Typologie d’un organe de perception

« L’expérience-Je nous permet de reconnaître que l’être humain donne forme, à partir de lui-même, à un organisme capable de susciter en lui l’image d’un autre Je de même nature. L’organisme qui se forme ainsi peut être considéré comme l’archétype d’un organe de perception. »

Par cette formulation, souvent peu appréciée à sa juste valeur, Rudolf Steiner livre la clef déterminante qui permet de comprendre ce quil avait entrepris en 1909-1910 dans son livre inachevé appelé Anthroposophie[1]. Comme le montre cette citation, il voulait susciter une révolution des concepts appliqués à linvestigation scientifique des sens. Il déplore encore en 1921 que les concepts appliqués à l’étude des sens soient toujours empruntés au sens du toucher [2], alors quil considère les sens et lorganisme sensoriel à partir de lexpérience du Je et de la rencontre entre des « être-Je ».
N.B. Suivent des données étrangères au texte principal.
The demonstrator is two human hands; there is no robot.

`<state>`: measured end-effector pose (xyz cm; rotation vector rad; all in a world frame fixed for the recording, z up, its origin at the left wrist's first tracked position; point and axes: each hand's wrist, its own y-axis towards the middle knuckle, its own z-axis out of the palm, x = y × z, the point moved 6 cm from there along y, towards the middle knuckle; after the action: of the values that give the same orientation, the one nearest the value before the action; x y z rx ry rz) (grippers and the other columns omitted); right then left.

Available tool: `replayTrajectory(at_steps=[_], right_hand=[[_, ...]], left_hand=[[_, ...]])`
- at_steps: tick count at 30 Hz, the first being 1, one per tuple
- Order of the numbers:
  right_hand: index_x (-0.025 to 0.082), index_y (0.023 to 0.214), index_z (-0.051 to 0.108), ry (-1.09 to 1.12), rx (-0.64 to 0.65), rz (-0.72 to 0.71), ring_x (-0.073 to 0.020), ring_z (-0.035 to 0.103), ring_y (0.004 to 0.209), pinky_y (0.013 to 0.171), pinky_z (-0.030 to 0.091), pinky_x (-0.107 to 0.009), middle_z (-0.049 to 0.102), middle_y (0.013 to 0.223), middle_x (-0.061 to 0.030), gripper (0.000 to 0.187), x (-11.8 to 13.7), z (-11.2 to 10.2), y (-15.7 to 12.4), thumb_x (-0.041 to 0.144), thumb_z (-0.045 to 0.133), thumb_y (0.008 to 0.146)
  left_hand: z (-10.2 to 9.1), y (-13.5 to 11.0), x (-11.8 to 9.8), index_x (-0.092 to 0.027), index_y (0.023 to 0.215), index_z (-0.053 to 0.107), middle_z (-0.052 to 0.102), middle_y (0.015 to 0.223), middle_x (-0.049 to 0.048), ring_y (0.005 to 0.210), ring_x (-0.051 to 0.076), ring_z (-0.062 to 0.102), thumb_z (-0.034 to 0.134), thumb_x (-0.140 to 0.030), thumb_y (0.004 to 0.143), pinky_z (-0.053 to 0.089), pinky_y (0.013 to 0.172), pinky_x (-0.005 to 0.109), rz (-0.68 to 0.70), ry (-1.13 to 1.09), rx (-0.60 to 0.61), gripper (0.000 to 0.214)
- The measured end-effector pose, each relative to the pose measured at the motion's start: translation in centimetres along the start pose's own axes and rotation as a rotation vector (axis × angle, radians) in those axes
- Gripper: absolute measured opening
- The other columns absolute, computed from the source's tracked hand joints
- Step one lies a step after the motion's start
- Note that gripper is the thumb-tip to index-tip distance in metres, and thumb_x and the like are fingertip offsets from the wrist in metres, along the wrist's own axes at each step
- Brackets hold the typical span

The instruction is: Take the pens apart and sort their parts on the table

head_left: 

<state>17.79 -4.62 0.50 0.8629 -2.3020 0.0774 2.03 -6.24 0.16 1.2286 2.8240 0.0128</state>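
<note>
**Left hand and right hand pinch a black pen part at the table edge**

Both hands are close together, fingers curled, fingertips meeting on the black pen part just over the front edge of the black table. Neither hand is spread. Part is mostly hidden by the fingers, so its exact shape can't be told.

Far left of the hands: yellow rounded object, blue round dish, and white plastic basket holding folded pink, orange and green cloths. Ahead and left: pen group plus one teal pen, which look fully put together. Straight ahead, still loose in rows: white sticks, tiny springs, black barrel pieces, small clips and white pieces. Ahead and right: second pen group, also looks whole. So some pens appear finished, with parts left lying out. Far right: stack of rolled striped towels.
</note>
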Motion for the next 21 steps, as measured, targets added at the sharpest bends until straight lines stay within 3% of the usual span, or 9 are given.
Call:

Rudolf Steiner, « Anthroposophie, un Fragment », Triades, 2008

Tandis que lapproche habituelle des sens conçoit – encore aujourd’hui – l’organisme sensoriel d’abord comme un organisme tactile et réflexe, l’intention de Steiner vise à inverser la dynamique de cette conception. Dans ce renversement, dans cette « révolution », s’exprime l’essence de l’anthroposophie – comme l’indique le titre de ce livre inachevé. L’anthroposophie se définit ici comme une « révolution des sens ».

Si cette activité, qui permet de rendre présent en soi l’image d’un Je identique étranger, constitue l’archétype de tout organe de perception, alors tous les organes sensoriels et les sens humains doivent être conçus comme exprimant cette activité. Ils constituent des métamorphoses de cette forme spirituelle, variant selon les modalités psychiques et corporelles de leur manifestation. De ce point vue, l’organisme sensoriel, avec ses organes et perceptions, doit être compris, non pas en se basant sur le toucher, mais au contraire, selon la perspective inverse : sur le Je.

D’une atomisation…

Comment devons-nous nous représenter, penser ce « Je » ? Sûrement pas comme un point atomisé, ratatiné, que Ludwig Wittgenstein désigne comme le Je du solipsisme[3], qui se vit comme une limite, pas comme partie du monde[4]. Ce point obscur est en effet incapable de vivre une rencontre avec un autre Je permettant l’actualisation d’une image de ce Je. Ce Je atomisé est isolé dans sa propre intériorité, incapable de surmonter la limite entre soi et le monde. Si nous prenons au sérieux la représentation atomisée du Je, nous devons considérer nos perceptions seulement comme des projections, plus ou moins raffinées, d’une intériorité dont la vie consiste uniquement en des réactions à des stimuli extérieurs. Cette représentation présuppose un archétype d’organe de perception en opposition radicale avec la proposition de Steiner. C’est un pur organe du toucher, tel qu’il est compris habituellement, solipsistique, abandonnant toute perspective qu’un « sentir », un « goûter », un « voir », un « entendre », un « parler », un « penser », un « rencontrer », puisse être pris sérieusement pour une réalité ; car ces autres modalités de perception ne seraient – comme on le voit dans les paradigmes de recherche conventionnels – que des émergences secondaires (des phénomènes non significatifs) issues d’une réalité subjective dépourvue de monde et de Je : issues de la nuit, où tous les chats sont gris… et où il n’y a personne qui puisse percevoir que les chats sont gris.

… à un Je dialogique !

L’organe de perception archétype que Steiner indique présuppose au contraire un Je « dialogique », c’est-à-dire – en terme de représentation du Je – non pas un point ténébreux mais au contraire lumineux, rayonnant. Ce Je est un centre de lumière qui veut et peut engendrer dans l’instant un espace infini et présent, une sphère infinie, présente et actuelle en vue de la rencontre avec d’autres êtres. Et le Je étranger, dont l’organe de perception archétype reconstitue une image intérieure au présent, est également un point spirituellement éclairant, un centre spirituel qui veut se manifester ; sans cela il serait impossible pour un autre Je d’en actualiser l’image. En d’autres termes : les Je qui se rencontrent dans la perception sont à la fois semblables et étrangers. Ils sont semblables parce que tous deux sont spirituellement des centres de lumière ; ils sont étrangers et différents parce qu’ils expriment cette similitude de façon unique et individuelle.